What you have to do> Pick out every line in the data below that holds "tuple".

(Recorded data)
Segment Open

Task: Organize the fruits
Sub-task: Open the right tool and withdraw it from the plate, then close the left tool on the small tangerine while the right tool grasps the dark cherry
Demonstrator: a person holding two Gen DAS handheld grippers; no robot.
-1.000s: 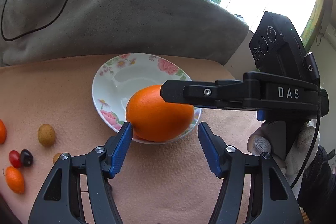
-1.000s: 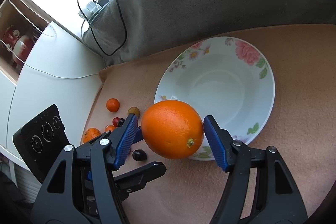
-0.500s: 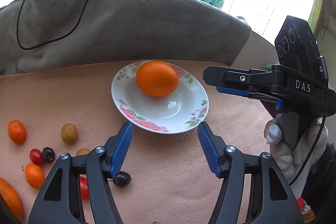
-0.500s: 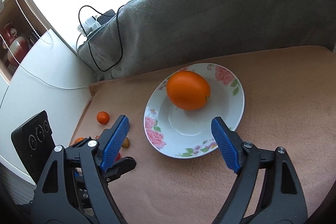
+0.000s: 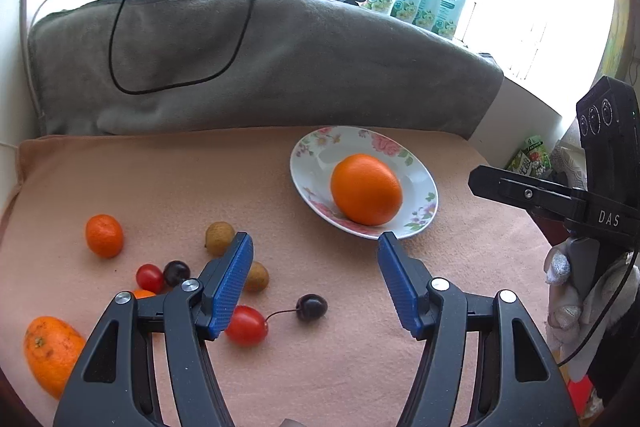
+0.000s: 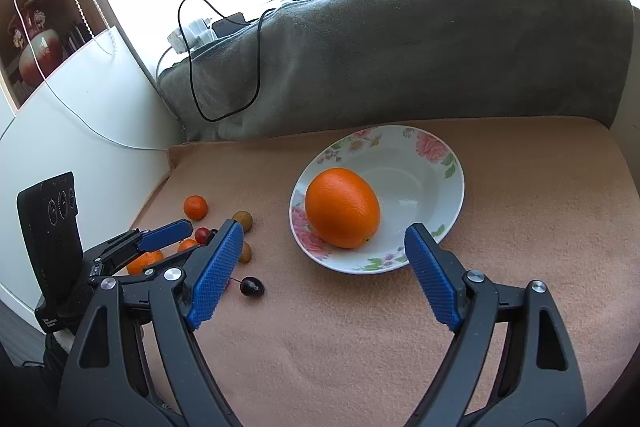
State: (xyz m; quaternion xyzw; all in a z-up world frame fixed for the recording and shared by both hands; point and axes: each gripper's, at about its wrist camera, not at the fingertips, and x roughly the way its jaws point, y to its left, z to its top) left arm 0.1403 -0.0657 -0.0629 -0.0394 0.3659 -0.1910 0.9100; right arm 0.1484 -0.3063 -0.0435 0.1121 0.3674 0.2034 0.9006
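- One big orange (image 5: 366, 189) lies in the one flowered plate (image 5: 424, 183)
- Two dark cherries (image 5: 312, 307), two red tomatoes (image 5: 246, 325) lie on the cloth (image 5: 340, 367)
- Left gripper (image 5: 314, 281) and right gripper (image 6: 324, 269): both released, nothing between the jaws; the right has just been opening

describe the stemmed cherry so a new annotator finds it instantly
Start at the white floral-rimmed plate on the peach cloth, then look toward the loose fruit on the side nearer the camera. The dark round cherry lies beside an oval red cherry tomato. Unlike the other dark cherry, its thin curved stem shows.
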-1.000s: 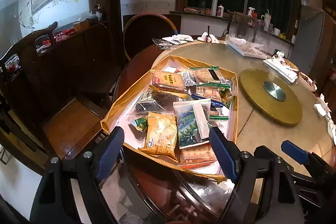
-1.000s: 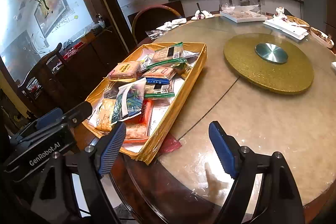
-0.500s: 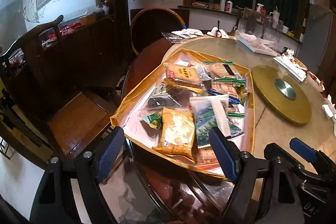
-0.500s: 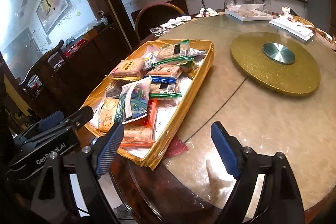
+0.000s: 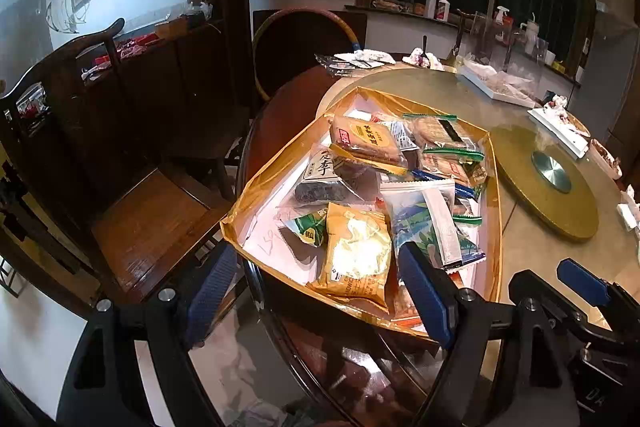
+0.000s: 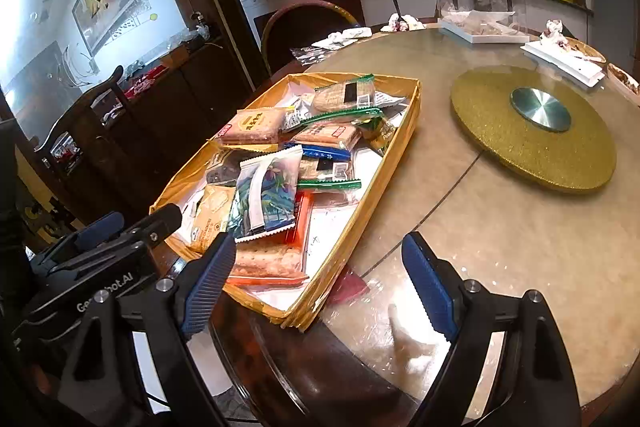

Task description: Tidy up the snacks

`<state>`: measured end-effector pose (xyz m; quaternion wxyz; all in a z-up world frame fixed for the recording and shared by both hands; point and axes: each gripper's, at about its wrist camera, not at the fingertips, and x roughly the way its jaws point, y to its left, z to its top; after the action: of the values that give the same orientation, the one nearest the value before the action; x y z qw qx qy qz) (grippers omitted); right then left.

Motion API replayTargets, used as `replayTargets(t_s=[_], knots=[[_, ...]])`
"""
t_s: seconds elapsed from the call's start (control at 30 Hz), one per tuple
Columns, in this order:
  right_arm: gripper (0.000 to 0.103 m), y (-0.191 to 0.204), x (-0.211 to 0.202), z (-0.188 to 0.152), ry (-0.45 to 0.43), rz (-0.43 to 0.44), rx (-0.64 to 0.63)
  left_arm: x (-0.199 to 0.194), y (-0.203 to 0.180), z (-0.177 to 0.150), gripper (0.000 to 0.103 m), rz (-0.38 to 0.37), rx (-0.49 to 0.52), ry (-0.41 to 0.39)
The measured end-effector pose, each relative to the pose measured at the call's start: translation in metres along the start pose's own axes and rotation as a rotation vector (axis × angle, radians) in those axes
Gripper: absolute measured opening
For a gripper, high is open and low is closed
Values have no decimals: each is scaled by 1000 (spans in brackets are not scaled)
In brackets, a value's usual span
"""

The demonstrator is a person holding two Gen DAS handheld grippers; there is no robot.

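Observation:
A shallow tray with yellow walls [image 5: 495, 195] [image 6: 362, 217] sits at the near edge of a round table and holds several snack packets. Among them are a gold packet [image 5: 356, 259] [image 6: 210, 215], a blue-green floral packet [image 5: 432, 223] [image 6: 268, 195], an orange biscuit pack [image 5: 366, 139] [image 6: 252, 125] and a cracker pack [image 6: 266, 261]. My left gripper [image 5: 316, 293] is open and empty, hovering above the tray's near corner. My right gripper [image 6: 320, 285] is open and empty, above the tray's near right corner. The left gripper also shows in the right wrist view [image 6: 120, 231].
A gold turntable [image 5: 548, 183] [image 6: 536, 127] lies on the table right of the tray. White trays [image 6: 480, 33] and wrappers lie at the far edge. A wooden chair [image 5: 120, 163] stands left of the table. A round-backed chair [image 5: 304, 47] is behind it.
Both grippers have drifted a little: the tray has shifted rightwards in both views, and looks nearer in the left wrist view. Both stay open and nothing was picked up.

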<state>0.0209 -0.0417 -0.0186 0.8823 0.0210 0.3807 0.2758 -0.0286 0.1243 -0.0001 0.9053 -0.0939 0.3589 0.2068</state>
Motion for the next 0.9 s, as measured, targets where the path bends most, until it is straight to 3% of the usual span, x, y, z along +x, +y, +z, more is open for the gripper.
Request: replayTargets(t_s=[0.47,0.9], knots=[[85,9,1,1,-6,5,-23,4,4,-3,83,2,7,18],[85,24,-6,9,-43,-5,-66,-5,17,4,83,14,-23,-25]])
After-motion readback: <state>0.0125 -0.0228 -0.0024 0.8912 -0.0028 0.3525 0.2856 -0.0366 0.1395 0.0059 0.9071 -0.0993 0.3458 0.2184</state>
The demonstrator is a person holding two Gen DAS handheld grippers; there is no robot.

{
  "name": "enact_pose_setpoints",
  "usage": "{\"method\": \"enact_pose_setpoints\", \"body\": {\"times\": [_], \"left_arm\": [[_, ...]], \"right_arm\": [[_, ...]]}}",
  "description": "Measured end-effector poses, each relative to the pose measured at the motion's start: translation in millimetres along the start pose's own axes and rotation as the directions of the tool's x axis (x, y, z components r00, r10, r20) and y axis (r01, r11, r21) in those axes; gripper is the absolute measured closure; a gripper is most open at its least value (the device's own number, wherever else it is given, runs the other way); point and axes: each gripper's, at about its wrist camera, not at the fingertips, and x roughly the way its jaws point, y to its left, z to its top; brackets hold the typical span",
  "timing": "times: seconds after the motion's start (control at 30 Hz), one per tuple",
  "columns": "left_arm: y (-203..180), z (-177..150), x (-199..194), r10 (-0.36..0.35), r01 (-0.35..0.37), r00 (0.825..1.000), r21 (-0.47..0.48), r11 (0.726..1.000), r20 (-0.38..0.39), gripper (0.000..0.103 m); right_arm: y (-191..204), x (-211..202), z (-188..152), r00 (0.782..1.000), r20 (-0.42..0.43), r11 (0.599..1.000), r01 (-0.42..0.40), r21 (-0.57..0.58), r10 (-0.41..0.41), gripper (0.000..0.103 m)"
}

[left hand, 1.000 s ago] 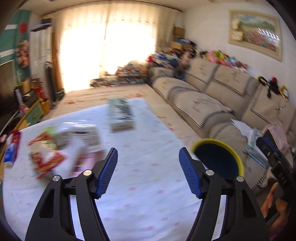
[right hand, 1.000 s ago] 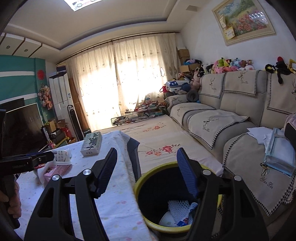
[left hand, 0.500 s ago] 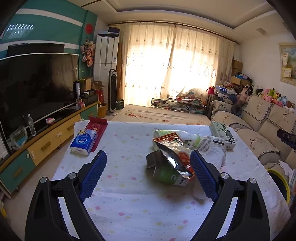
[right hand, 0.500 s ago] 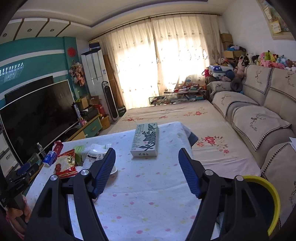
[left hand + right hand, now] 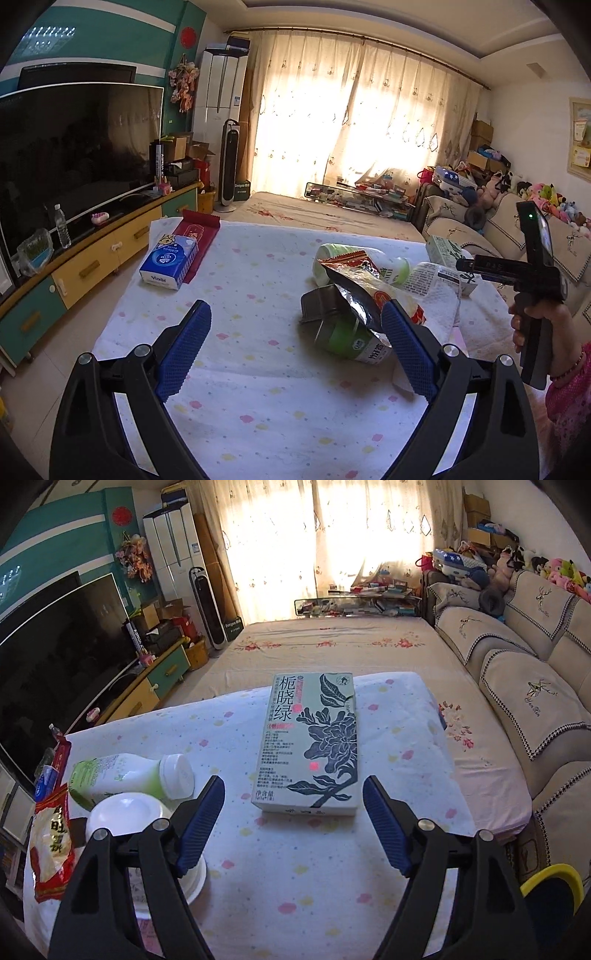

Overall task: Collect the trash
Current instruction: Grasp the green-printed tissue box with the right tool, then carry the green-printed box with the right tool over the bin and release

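Both grippers now face the table (image 5: pixel 258 406), not the yellow-rimmed bin (image 5: pixel 554 882) they pointed at a second ago. Left gripper (image 5: pixel 295 347) spread wide, nothing between the pads; its view has barely changed from half a second back. Just ahead by its right finger: crushed green can (image 5: pixel 347 339) under an opened snack bag (image 5: pixel 365 288), white bottle (image 5: pixel 391 266) behind. Blue tissue pack (image 5: pixel 168 260) far left. Right gripper (image 5: pixel 293 823) jaws opening, empty, closer to the green flower-print box (image 5: pixel 310 742), which looked far half a second ago. White bowl (image 5: pixel 125 816) beside its left finger; bin at lower right.
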Motion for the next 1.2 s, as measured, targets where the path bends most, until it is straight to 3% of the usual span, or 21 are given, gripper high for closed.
{"method": "enact_pose_setpoints", "body": {"times": [0.33, 0.43, 0.6, 0.83, 1.0, 1.2], "left_arm": [[-1.7, 0.6, 0.1, 0.007, -0.007, 1.0, 0.013, 1.0, -0.003, 0.011], [-1.3, 0.8, 0.0, 0.013, -0.013, 1.0, 0.012, 1.0, -0.002, 0.011], [0.1, 0.5, 3.8, 0.02, -0.02, 1.0, 0.009, 1.0, -0.01, 0.011], [-2.9, -1.8, 7.3, 0.03, -0.029, 0.999, 0.024, 0.999, -0.02, 0.011], [-3.9, -1.6, 7.1, 0.032, -0.032, 0.999, 0.027, 0.999, -0.02, 0.011], [-5.5, -3.3, 6.9, 0.033, -0.032, 0.999, 0.033, 0.999, -0.019, 0.011]], "right_arm": [[9.7, 54.3, 14.7, 0.987, -0.088, 0.991, 0.131, -0.036, -0.134, 0.026], [5.7, 65.0, 11.6, 0.982, -0.112, 0.989, 0.146, -0.034, -0.149, 0.033], [-0.3, 56.2, 0.5, 0.982, -0.099, 0.987, 0.158, -0.027, -0.16, 0.035], [-4.2, 21.5, -34.9, 0.984, -0.121, 0.99, 0.123, -0.073, -0.131, 0.035], [-15.3, -25.0, -73.5, 0.988, -0.133, 0.995, 0.066, -0.07, -0.075, 0.035], [-31.0, -109.6, -116.6, 0.997, -0.044, 0.996, 0.055, -0.076, -0.058, 0.035]]}}
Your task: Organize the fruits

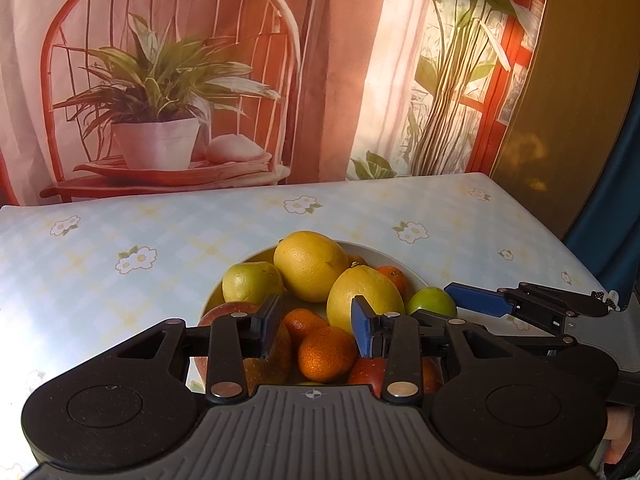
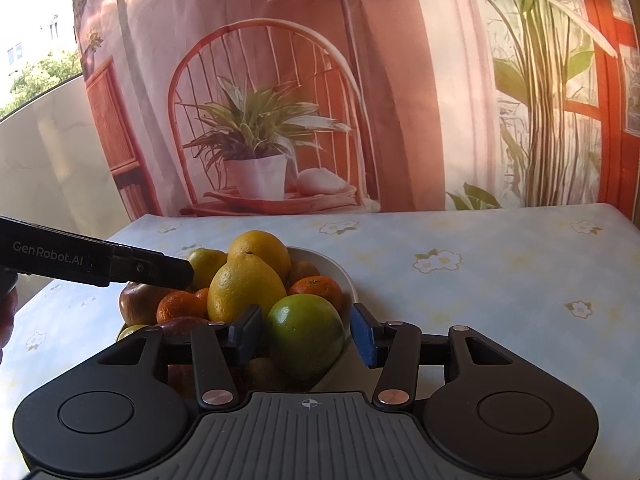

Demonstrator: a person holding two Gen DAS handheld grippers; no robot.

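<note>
Backdrop: a printed cloth hanging (image 2: 400, 92) fills the far side from 10 to 2 o'clock, in warm red and pink, creased.
Print: a red arched-back chair (image 2: 264, 120) bearing a potted green plant (image 2: 256, 152); tall leafy stems (image 2: 552, 100) by a red window frame at 2 o'clock.
Surface: pale blue checked tablecloth with white flowers (image 2: 480, 280).
Window: daylight, trees and a building (image 2: 36, 60) at 10 o'clock.
Light: bright and warm.
</note>
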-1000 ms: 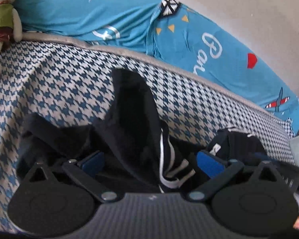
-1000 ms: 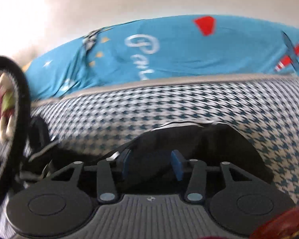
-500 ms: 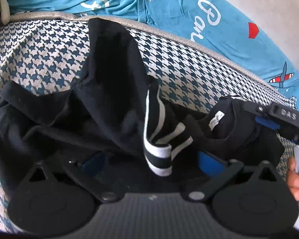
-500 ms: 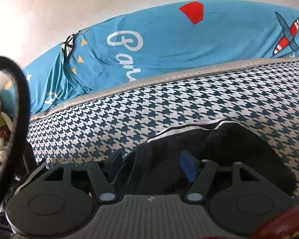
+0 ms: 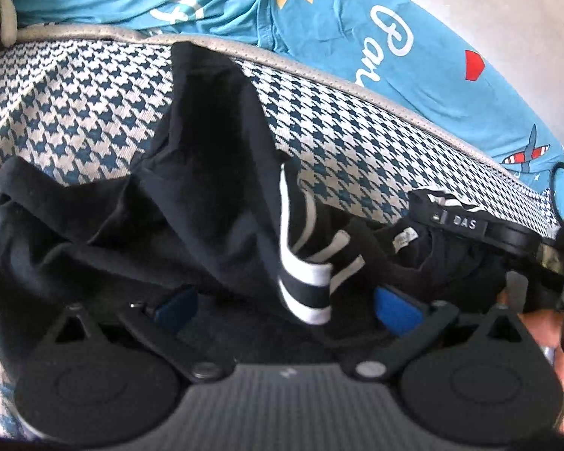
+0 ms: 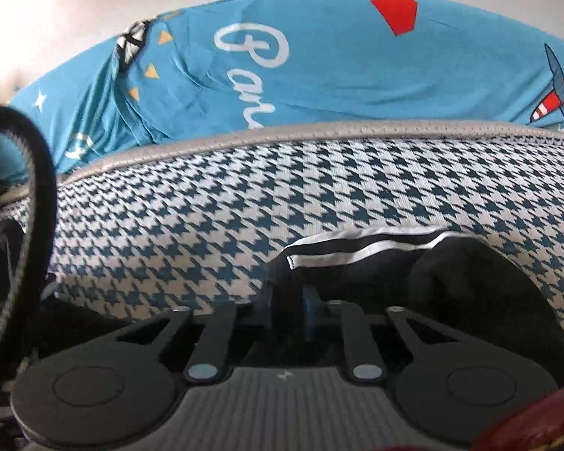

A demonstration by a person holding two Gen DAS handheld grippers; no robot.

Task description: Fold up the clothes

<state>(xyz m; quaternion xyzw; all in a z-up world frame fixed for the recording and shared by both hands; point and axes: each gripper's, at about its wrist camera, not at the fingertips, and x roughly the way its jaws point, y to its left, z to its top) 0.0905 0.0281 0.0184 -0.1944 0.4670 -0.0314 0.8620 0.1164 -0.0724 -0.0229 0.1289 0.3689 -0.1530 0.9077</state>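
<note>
A black garment [image 5: 191, 203] with white stripes lies in a heap on a bed. The bed has a blue and white checked cover [image 5: 75, 105], and a bright blue sheet [image 5: 214, 3] with pictures lies behind it. No box or basket shows in either view.

The left hand-held gripper [image 5: 285, 304] is down low over the heap. Its two blue pads [image 5: 394, 306] stand wide apart. The black cloth and a striped cuff [image 5: 308, 274] lie between them, but the pads do not press on it.

The right hand-held gripper [image 6: 287, 300] is at the other end of the garment, by a striped edge [image 6: 357, 253]. Its jaws are closing, and a fold of black cloth is pinched between them. It is dark there, so how much cloth is caught is hard to say.

A soft toy [image 5: 3, 18] peeks in at the far left corner. A hand [image 5: 545, 323] shows at the right edge of the left view.
</note>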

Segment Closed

Answer area>
t_s: seconds elapsed from the call's start (control at 30 Hz), one per tuple
  "timing": "times: seconds after the motion's start (control at 30 Hz), one per tuple",

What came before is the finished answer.